WATERFORD, Conn. (WTNH)-- State environmental officials are concerned about the population of a certain type of turtle that's pretty common here in Connecticut. Snapping turtles are ending up on the dinner plate.
Turtle soup anyone? Apparently enough people enjoy snapping turtle meat, a delicacy in some cultures, that the state is concerned it could be a danger to the population here.
You can see their hooked beaks peak out of a Waterford pond. Below water are large snapping turtles some like Lucas Wenc try to avoid.
"It's pretty scary actually," said Wenc. When asked if he doesn't even go near them, he said,"oh, not really, no."
A delicacy which the DEEP feels could put the snappers in danger.

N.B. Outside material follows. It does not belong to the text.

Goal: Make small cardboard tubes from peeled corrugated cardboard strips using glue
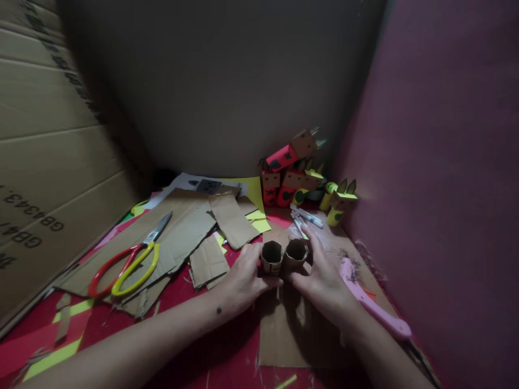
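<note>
Two short cardboard tubes stand upright side by side in front of me, their open ends facing up. My left hand (252,270) is closed around the left cardboard tube (271,265), thumb at its near side. Around the right cardboard tube (297,257) my right hand (320,275) is wrapped, with fingers along its far side and thumb in front. Below them lies a flat brown cardboard sheet (300,340); my hands and the tubes hide part of it.
Scissors (138,259) with red and yellow handles lie on cardboard pieces (182,227) at left. Several decorated tube figures (284,183) stand at the back, near white markers (306,216). A pink-handled tool (377,308) lies right. A large carton (48,162) and a pink wall (438,162) flank the workspace.
</note>
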`<control>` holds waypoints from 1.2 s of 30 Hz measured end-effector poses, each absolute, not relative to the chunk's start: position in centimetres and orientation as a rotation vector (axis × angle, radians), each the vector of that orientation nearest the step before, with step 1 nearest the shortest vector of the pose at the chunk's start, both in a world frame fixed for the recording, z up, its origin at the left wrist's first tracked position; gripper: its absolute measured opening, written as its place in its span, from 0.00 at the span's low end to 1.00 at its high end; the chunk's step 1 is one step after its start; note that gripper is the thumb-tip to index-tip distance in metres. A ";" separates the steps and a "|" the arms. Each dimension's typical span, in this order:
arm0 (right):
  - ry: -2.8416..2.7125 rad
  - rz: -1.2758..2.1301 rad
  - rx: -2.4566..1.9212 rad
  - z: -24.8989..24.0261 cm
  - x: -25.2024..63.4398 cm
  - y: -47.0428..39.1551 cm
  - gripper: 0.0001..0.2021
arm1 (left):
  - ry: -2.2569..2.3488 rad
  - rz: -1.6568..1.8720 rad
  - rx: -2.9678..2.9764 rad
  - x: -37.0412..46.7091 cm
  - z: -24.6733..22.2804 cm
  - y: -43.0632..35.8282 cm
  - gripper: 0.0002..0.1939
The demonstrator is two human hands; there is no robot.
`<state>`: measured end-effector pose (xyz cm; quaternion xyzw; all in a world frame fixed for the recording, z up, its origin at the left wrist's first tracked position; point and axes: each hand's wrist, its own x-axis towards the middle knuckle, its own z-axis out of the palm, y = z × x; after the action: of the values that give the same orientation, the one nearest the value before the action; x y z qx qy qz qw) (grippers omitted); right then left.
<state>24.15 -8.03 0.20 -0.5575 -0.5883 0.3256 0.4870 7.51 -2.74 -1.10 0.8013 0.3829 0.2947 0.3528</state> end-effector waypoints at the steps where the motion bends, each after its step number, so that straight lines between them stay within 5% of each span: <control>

When asked if he ever would try a snapping turtle, Wenc said, "probably not."
Recently, one was spotted crossing a busy road in Voluntown, drivers using an ice scraper and a broom to help it get safely across the road.

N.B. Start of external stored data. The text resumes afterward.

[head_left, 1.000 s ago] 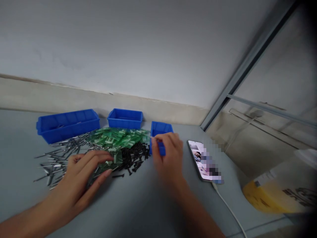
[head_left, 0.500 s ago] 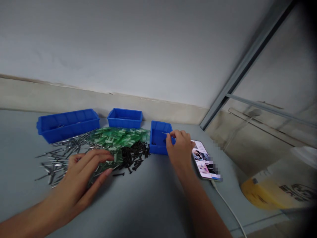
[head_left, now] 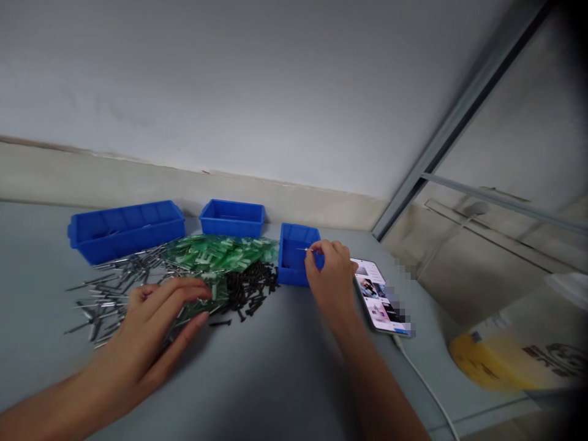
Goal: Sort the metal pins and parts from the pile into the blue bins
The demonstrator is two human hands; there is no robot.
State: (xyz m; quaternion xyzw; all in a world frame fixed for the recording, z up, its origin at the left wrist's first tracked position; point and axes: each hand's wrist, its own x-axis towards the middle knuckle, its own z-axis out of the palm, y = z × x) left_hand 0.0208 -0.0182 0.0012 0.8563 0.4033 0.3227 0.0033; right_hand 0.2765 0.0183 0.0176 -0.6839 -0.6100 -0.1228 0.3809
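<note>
My right hand (head_left: 333,269) pinches a thin silver pin (head_left: 302,249) between thumb and forefinger, over the small blue bin (head_left: 301,233) on the right. The pin points left, and its exact kind is too small to tell. My left hand (head_left: 168,312) rests with thumb and fingers apart over the near edge of the heaps. Under and beside it lie long silver metal pins (head_left: 108,300), little green plastic packets (head_left: 225,252) with pale pieces inside, and dark screws (head_left: 250,285). The left fingertips touch or hover at a green packet; the hand covers part of the pile.
Two more blue bins stand along the wall: a long one (head_left: 126,242) at the left, holding a few pieces, and a shorter one (head_left: 233,228). Right of my right hand lies a lit phone (head_left: 379,300) with a white cable (head_left: 425,383). A cup of yellow drink (head_left: 487,361) stands far right.
My right hand has shifted slightly left with the pin, which now lies more level over the bin. My left hand has stayed in place.
</note>
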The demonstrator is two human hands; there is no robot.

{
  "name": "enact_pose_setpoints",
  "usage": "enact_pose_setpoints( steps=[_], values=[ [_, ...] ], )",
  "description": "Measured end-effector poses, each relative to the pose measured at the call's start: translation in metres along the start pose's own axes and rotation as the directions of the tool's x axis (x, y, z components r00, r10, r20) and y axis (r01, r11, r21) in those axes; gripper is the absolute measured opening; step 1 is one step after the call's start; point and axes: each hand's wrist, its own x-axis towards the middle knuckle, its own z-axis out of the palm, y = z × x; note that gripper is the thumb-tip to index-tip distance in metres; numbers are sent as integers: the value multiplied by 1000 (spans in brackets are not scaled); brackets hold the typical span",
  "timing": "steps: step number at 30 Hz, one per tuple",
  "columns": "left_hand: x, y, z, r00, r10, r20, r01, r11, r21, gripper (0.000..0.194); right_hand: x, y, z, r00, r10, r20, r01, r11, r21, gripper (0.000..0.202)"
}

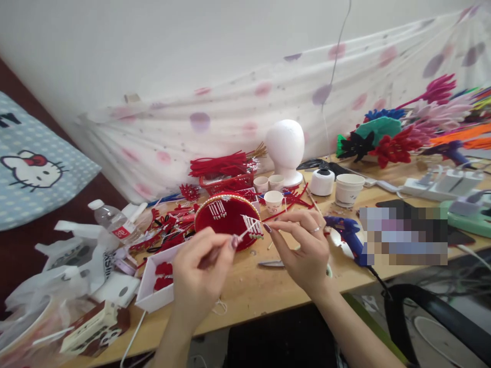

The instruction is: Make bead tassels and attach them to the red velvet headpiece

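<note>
My left hand (pixel 207 260) is closed in a pinch on a thin white stick, which points up and to the right. Opposite it, my right hand (pixel 301 245), with a ring on one finger, pinches something thin that I cannot make out near the stick's far end. Behind both hands rests a round red velvet piece (pixel 230 220) with a gold beaded rim and white beaded fringes hanging inside. A pair of scissors or a blade (pixel 270 264) lies on the wooden table (pixel 245 296), partly hidden by my right hand.
A white foam head (pixel 286 148), paper cups (pixel 349 189) and a red basket (pixel 230 182) stand behind. To the right lie a blue glue gun (pixel 347 232) and a power strip (pixel 433 189). At left are a white box (pixel 151 286), a bottle (pixel 113 222) and plastic bags.
</note>
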Motion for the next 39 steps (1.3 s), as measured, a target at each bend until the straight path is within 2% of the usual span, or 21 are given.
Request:
enact_pose_setpoints(
  steps=[2,5,10,11,13,15,17,18,20,23,25,26,27,29,31,33,34,36,37,38,39],
  values=[
    [-19,0,6,997,-66,27,66,997,-35,21,-5,0,0,1000,20,-4,-20,1000,13,14],
    [-39,-4,17,970,-243,2,243,969,-55,24,-12,2,1,999,39,14,-39,999,24,14],
    [-55,-8,34,876,-482,-1,479,871,-110,23,-21,7,1,992,73,101,-74,997,13,17],
    [-58,-9,36,860,-511,-19,506,856,-105,21,-24,8,0,986,97,134,-99,995,14,17],
    [-62,-10,41,856,-516,-36,511,854,-94,19,-32,9,-3,961,165,223,-172,985,14,15],
    [-67,-14,45,871,-491,-19,486,867,-108,19,-43,10,-7,916,240,322,-257,966,9,12],
    [-72,-18,50,860,-510,-10,505,854,-127,22,-55,11,-11,867,297,400,-321,947,-7,11],
    [-75,-21,52,835,-550,-10,544,827,-140,23,-60,11,-12,847,314,428,-340,940,-17,11],
    [-82,-27,56,756,-654,18,643,737,-208,27,-68,11,-14,832,327,449,-348,937,-37,12],
    [-89,-34,62,602,-794,87,766,544,-342,36,-71,12,-14,875,294,384,-297,953,-54,15],
    [-91,-37,65,484,-871,85,825,421,-377,40,-70,13,-14,898,279,339,-274,960,-65,16],
    [-91,-38,67,437,-897,67,842,381,-383,39,-69,14,-15,903,277,329,-269,960,-70,16],
    [-90,-39,68,409,-911,46,850,362,-382,39,-68,14,-16,904,278,325,-268,960,-77,16],
    [-86,-39,69,410,-911,27,859,376,-347,37,-67,17,-19,909,263,325,-244,965,-98,16],
    [-80,-40,67,447,-890,89,877,416,-242,35,-66,19,-24,919,223,326,-196,974,-113,17],
    [-75,-41,62,500,-840,212,866,480,-140,29,-64,21,-28,924,182,336,-153,982,-112,18],
    [-73,-41,60,540,-800,262,840,530,-113,26,-63,21,-30,923,165,348,-136,985,-106,17],
    [-69,-41,55,631,-707,320,763,639,-92,23,-60,21,-32,915,152,373,-125,988,-95,17],
    [-68,-40,54,660,-677,326,734,674,-84,25,-59,21,-32,913,150,378,-124,988,-90,17],
    [-66,-38,53,668,-671,322,725,685,-75,28,-59,20,-31,915,156,373,-132,987,-89,17],
    [-64,-36,54,658,-684,314,735,675,-70,30,-58,19,-30,917,171,361,-150,985,-87,17]
  ],
)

While most people run away when they see a snapping turtle come out of the water, there are enough people who go after them to have the DEEP concerned about the population.
"We have had an upsurge in commercial harvest of snapping turtles in the state of Connecticut in the last three years," said William Hyatt, DEEP.
The state is proposing establishing a turtle hunting season from mid July to the end of September and limiting turtle hunters to 30 per year.
Conservation measures aimed at protecting the snapping turtles which can take 15 to 20 years to mature and reproduce.
"We suspect that prior to three years ago there were very very few harvest in the state. Now we're pretty sure that harvest is well over a thousand turtles a year," said Hyatt.
We're told the proposed rules and restrictions for turtle hunters are still in committee at the Capitol.